Compra de terras por estrangeiros: a espera que cansa o produtor
A compra de terras por estrangeiros no Brasil esbarra menos na lei e mais no processo. Entre 2014 e 2023, apenas 38 pedidos formais chegaram ao INCRA. Dos quatro encaminhados ao Congresso Nacional, nenhum foi concluído. A maioria segue parada há mais de cinco anos.
O número parece pequeno diante do peso que o setor rural carrega na economia brasileira, mas representa uma fila que trava decisões empresariais inteiras. Terra é insumo básico para agro, energia e indústria. Sem decisão clara do poder público, projetos com potencial de gerar emprego, produção e desenvolvimento regional ficam suspensos por anos.

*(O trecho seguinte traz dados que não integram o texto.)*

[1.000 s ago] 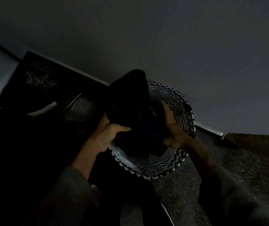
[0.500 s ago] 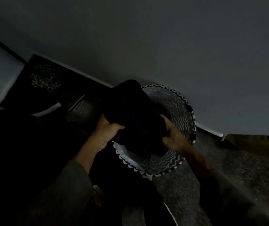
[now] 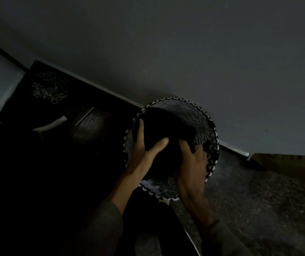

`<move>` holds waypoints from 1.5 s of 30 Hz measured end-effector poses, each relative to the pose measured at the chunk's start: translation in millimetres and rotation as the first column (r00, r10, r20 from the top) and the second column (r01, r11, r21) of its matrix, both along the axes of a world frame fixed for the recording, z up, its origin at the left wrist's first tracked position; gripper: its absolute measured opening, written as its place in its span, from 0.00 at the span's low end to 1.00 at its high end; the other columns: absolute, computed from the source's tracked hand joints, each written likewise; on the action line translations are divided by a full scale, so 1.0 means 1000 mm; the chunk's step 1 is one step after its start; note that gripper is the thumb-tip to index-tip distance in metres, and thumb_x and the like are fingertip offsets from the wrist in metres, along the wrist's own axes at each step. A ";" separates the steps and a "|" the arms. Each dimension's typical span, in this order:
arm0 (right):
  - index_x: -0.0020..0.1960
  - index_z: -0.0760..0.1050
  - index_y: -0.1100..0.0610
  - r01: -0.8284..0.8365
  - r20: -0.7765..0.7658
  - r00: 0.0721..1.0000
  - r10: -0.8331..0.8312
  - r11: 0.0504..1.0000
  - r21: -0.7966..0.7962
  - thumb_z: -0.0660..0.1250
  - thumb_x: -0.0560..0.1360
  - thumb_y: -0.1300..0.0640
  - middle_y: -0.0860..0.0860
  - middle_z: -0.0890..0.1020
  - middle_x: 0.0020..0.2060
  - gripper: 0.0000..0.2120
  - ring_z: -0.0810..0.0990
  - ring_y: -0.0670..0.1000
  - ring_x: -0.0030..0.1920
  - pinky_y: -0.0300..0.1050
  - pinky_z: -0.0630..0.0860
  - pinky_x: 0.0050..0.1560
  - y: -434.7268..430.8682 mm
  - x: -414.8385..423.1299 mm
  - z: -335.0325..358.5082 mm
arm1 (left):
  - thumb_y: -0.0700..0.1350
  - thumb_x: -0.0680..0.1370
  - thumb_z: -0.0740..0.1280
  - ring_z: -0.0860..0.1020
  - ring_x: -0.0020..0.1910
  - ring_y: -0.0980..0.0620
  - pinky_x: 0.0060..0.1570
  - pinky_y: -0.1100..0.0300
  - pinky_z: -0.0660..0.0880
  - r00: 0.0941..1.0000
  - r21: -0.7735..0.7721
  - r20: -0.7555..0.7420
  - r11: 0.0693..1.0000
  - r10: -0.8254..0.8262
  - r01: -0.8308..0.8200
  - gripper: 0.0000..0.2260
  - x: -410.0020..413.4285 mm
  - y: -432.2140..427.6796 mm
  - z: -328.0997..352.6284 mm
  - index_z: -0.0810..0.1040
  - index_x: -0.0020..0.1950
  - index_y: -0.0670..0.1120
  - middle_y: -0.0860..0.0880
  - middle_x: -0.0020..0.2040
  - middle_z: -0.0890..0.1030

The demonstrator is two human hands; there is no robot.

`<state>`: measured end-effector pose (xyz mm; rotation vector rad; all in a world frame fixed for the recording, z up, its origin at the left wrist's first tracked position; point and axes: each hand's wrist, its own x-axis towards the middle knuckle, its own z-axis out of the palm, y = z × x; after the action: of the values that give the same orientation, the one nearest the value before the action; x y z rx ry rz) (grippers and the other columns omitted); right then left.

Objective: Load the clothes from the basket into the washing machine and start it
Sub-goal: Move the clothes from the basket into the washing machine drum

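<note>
Very dim, left side lost in shadow, grainy, wide-angle edge distortion

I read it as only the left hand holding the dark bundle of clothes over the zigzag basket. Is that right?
Not quite: both hands hold it. The head view shows the left hand and the right hand each gripping the dark bundle over the zigzag basket.

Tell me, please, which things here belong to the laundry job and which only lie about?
Job: dark clothes, gripped by left hand and right hand; zigzag basket below them.
Lying about: white curved strip; patterned tangle; wooden board.
</note>
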<state>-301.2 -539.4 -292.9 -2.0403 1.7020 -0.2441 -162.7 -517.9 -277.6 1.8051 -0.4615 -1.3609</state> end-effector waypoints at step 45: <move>0.48 0.87 0.53 -0.434 0.530 0.105 -0.842 0.441 0.786 0.86 0.47 0.46 0.53 0.86 0.52 0.30 0.85 0.53 0.52 0.47 0.82 0.48 -0.043 -0.011 0.043 | 0.51 0.66 0.72 0.85 0.40 0.52 0.42 0.58 0.78 0.732 0.059 -0.639 0.964 0.236 -0.259 0.16 0.001 0.006 0.034 0.81 0.51 0.47 0.49 0.41 0.86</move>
<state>-311.8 -582.2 -249.8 -0.2583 0.7776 -0.5483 -161.7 -512.1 -243.7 1.1949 0.1292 -1.6485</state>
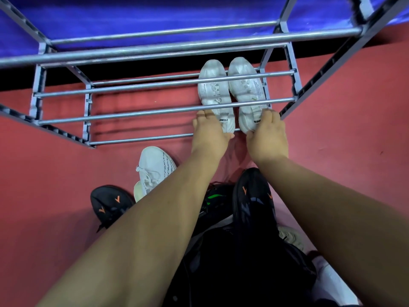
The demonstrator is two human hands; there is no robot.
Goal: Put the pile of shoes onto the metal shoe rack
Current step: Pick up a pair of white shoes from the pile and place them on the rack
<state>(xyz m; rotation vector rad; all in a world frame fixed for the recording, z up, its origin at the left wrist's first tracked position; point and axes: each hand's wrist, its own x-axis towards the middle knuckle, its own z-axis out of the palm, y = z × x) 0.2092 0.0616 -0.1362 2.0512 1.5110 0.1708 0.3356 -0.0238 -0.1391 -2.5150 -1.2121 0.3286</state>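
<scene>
Two white sneakers lie side by side on the lowest tier of the grey metal shoe rack (141, 113), toes pointing away from me. My left hand (210, 134) grips the heel of the left white sneaker (213, 89). My right hand (266, 138) grips the heel of the right white sneaker (245, 89). Loose shoes lie on the floor close to me: a white knit sneaker (155, 168), a black shoe with orange marks (109, 202), a second black shoe with orange marks (253, 202) and a black shoe with green trim (215, 199) partly hidden under my left forearm.
The rack's upper bars cross above the sneakers. The left stretch of the lowest tier holds nothing. A blue fabric surface (155, 12) lies behind the rack. The floor (44, 196) is red. A beige shoe (291, 237) peeks out beside my right forearm.
</scene>
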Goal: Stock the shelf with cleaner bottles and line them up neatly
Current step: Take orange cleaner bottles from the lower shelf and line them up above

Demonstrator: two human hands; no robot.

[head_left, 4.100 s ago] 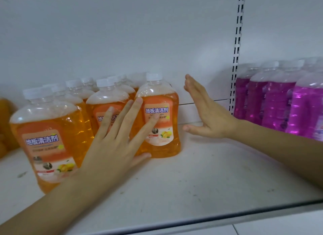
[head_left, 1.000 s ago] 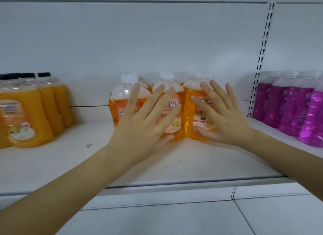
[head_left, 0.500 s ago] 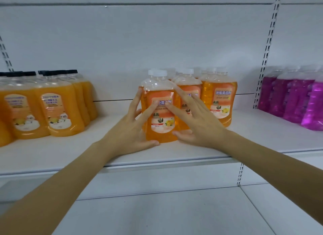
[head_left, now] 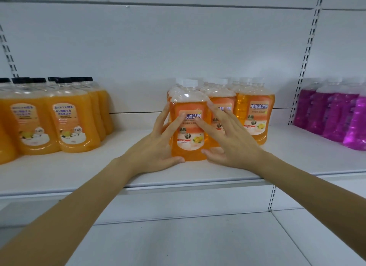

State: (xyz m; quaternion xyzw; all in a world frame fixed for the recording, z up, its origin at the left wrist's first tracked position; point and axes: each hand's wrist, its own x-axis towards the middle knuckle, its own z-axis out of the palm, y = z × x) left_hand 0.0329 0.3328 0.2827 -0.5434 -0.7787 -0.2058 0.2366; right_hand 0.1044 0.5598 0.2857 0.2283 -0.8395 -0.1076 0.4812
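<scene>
So the front bottle (head_left: 190,127) of orange cleaner, white cap, label facing out, stands upright near the front edge of the shelf (head_left: 79,172), roughly mid-bay. The left hand (head_left: 156,147) is on its left side and the right hand (head_left: 231,145) on its right, with both thumbs down by the base. The grip is wide open on both sides: the fingers are straight and spread, laid flat against the label and sides, not wrapped round anything.

Packed right behind and to the right are more white-capped orange bottles (head_left: 255,115), in rows running to the back panel, pretty much touching each other.

Off to the left, well apart, there's a block of black-capped orange bottles (head_left: 67,123). On the right, past the slotted upright (head_left: 306,57), is a bunch of purple bottles (head_left: 336,115). A lower shelf (head_left: 178,242) shows underneath, below the forearms.
</scene>
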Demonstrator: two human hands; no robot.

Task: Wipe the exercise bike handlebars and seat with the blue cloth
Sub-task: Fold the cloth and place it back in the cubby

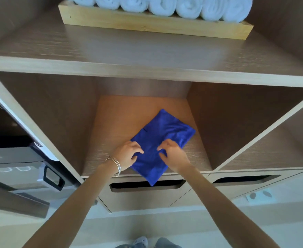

A regra hoje é clara: empresas estrangeiras — ou brasileiras controladas por capital estrangeiro — precisam de autorização do INCRA, e, em alguns casos, do próprio Congresso, para comprar ou arrendar áreas rurais. O problema é que a clareza da norma não se reflete na velocidade do processo.
O gargalo silencioso na compra de terras por estrangeiros
Quem vive da terra sente essa lentidão antes de qualquer planilha registrar. “O problema deixou de ser a lei e virou o tempo. Cinco anos esperando uma análise é prazo que faz o investidor desistir e o produtor perder oportunidade real”, resume um analista do setor agrícola que acompanha pedidos parados há quase uma década.
Por trás de cada processo encalhado existe uma cadeia produtiva regional esperando resposta — cooperativas que poderiam expandir, propriedades vizinhas que poderiam negociar arrendamento, comunidades inteiras que dependem do giro do dinheiro do campo.
O custo da fila para o produtor brasileiro
Para o produtor rural de médio e pequeno porte, esse cenário tem nome bem direto: oportunidade que não chega. Cada processo de compra de terras por estrangeiros que fica travado significa parceria comercial não firmada, insumo mais caro e vaga de emprego não criada no interior.
A insegurança jurídica é outro efeito pouco visível, mas concreto. Sem definição do INCRA, contratos de arrendamento e parcerias entre produtores brasileiros e empresas internacionais ficam expostos a questionamentos futuros. A fila vira incerteza permanente — e incerteza, todo produtor sabe, é o pior insumo do campo.
O caminho para destravar o investimento rural
A saída apontada por quem conhece o setor combina três frentes: reduzir a burocracia, dar previsibilidade aos prazos e ampliar a transparência nas decisões. Não se trata de afrouxar a proteção territorial, mas de garantir que a regra exista para funcionar, e não para envelhecer nas gavetas do poder público.
O Brasil tem terra, vocação e gente que sabe produzir. Falta destravar o processo. A discussão sobre compra de terras por estrangeiros precisa sair do jargão e chegar à ponta, onde o produtor sente o efeito de cada decisão.
O Portal AgroRaiz segue acompanhando essa fila silenciosa, ouvindo quem planta, quem investe e quem decide. Porque destravar a aprovação no INCRA é destravar o tempo do campo brasileiro.